Committee Vice Chairwoman Sheila Hebert, a resident of Lanesborough, was less optimistic.
 
"It seems to me [the Lanesborough Selectmen] has a lot of information that's not correct," Hebert said. "We need to make them understand the consequences of what's to come.
 
"It almost sounds like the selectmen don't know what we're doing from all these articles and everything going on. I'm a little disheartened there hasn't been outreach from their side or our side to move forward. Do you think they're not understanding what we're saying?"
 
"It's hard to know," Greene answered.
 
Greene noted that Mount Greylock officials were not informed of or invited to participate in the enrollment discussion at Lanesborough's Monday meeting.
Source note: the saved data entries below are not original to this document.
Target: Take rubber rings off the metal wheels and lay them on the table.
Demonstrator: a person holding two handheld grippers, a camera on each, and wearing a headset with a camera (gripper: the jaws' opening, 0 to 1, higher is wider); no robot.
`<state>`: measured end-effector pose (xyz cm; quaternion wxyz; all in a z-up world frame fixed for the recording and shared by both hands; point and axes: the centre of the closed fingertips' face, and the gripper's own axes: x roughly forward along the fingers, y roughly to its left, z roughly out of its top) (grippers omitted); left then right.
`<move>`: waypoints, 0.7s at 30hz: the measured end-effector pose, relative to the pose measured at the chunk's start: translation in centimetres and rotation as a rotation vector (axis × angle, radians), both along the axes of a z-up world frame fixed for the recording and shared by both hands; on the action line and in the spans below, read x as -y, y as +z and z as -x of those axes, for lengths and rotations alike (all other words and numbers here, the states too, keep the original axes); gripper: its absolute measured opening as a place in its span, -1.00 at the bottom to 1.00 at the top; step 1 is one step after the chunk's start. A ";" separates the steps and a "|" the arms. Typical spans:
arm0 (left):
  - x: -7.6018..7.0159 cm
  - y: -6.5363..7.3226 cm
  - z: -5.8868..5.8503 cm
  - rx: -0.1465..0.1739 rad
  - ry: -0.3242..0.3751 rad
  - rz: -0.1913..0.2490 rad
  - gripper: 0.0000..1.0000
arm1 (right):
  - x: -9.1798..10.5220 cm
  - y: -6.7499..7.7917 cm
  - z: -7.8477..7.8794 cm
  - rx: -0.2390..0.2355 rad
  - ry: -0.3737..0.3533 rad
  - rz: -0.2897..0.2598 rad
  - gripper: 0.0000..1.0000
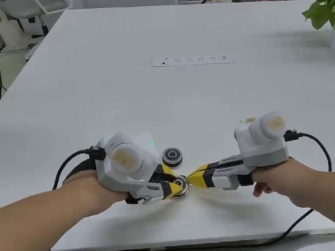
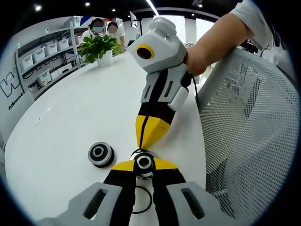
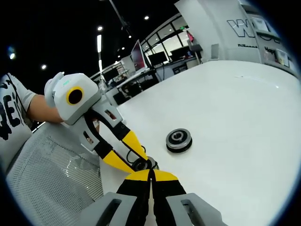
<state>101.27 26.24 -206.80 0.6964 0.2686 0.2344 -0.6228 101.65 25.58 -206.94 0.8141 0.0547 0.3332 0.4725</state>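
Observation:
My left gripper (image 1: 176, 187) (image 2: 144, 165) is shut on a small metal wheel (image 1: 180, 184) (image 2: 144, 163) (image 3: 141, 164), held just above the white table (image 1: 155, 98) near its front edge. My right gripper (image 1: 189, 180) (image 3: 151, 174) (image 2: 143, 144) is shut, and its yellow tips touch the held wheel's rim. I cannot tell whether they pinch a ring. A second wheel with a black rubber ring (image 1: 172, 156) (image 2: 100, 154) (image 3: 179, 140) lies flat on the table just beyond. A loose black rubber ring (image 2: 150, 202) lies on the table under my left jaws.
A white power strip (image 1: 193, 60) lies mid-table, far from the work. A green plant (image 1: 321, 5) (image 2: 99, 47) stands at the far right corner. A mesh chair back (image 2: 249, 132) is close behind the table's front edge (image 1: 179, 246).

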 end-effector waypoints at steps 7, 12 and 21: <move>0.0 0.0 0.0 0.000 -0.001 -0.001 -0.85 | -0.1 0.0 0.0 0.002 0.007 -0.001 -1.00; 0.0 0.0 0.0 0.001 -0.002 -0.004 -0.85 | -0.2 0.1 0.1 0.006 0.015 0.003 -1.00; 0.0 0.0 0.0 0.004 -0.003 -0.007 -0.85 | -0.7 0.4 0.4 0.019 0.038 0.011 -1.00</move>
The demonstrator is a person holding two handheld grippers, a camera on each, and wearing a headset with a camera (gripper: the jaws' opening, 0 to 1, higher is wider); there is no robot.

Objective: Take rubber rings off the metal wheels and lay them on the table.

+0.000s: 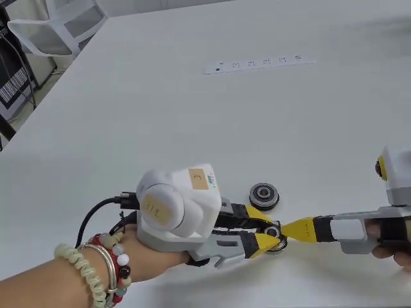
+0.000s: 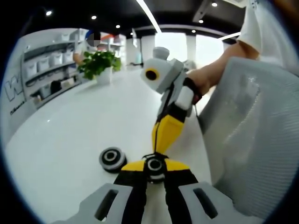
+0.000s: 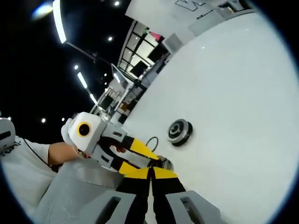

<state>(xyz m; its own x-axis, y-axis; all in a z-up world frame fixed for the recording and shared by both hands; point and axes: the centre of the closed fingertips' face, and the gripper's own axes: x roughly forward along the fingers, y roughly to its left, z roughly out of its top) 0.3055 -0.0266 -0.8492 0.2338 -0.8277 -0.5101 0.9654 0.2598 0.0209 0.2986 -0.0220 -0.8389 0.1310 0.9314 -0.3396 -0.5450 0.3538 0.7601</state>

She and Lanesborough resident Mark Schiek, the chairman of the district's Building Committee, attended the Williamstown Selectmen's meeting the same night for an enrollment discussion that was posted on that meeting's agenda.
 
If Mount Greylock chose to limit enrollment to students from the member towns only, Greene said a ballpark estimate for enrollment would be 425 students -- rather than the 535-student figure suggested by the MSBA based on the current enrollment pattern.
 
The smaller enrollment could result in a building with four fewer classrooms, fewer lockers and a smaller cafeteria, but school officials say the negative impacts to Mount Greylock's program would be more noticeable.
 
At Greene's request, Superintendent Rose Ellis prepared a memo on the potential effects of decreased enrollment.
 
It would mean cutting about eight to 10 teachers and reducing current course offerings, including, perhaps, science and history electives, accelerated math, remedial math and "independent and experiential learning options," according to Ellis' memo.
 
"A smaller school will result in more homogenous academic programming," the memo reads. "It can also limit diversity in core offerings, impact interest-based learning and, of course, alter the quality of staffing, as more part-time teachers are required.
 
"Alternative academic choices would be limited for high performing, low performing and differently performing students — a goal Mount Greylock has successfully addressed in recent years."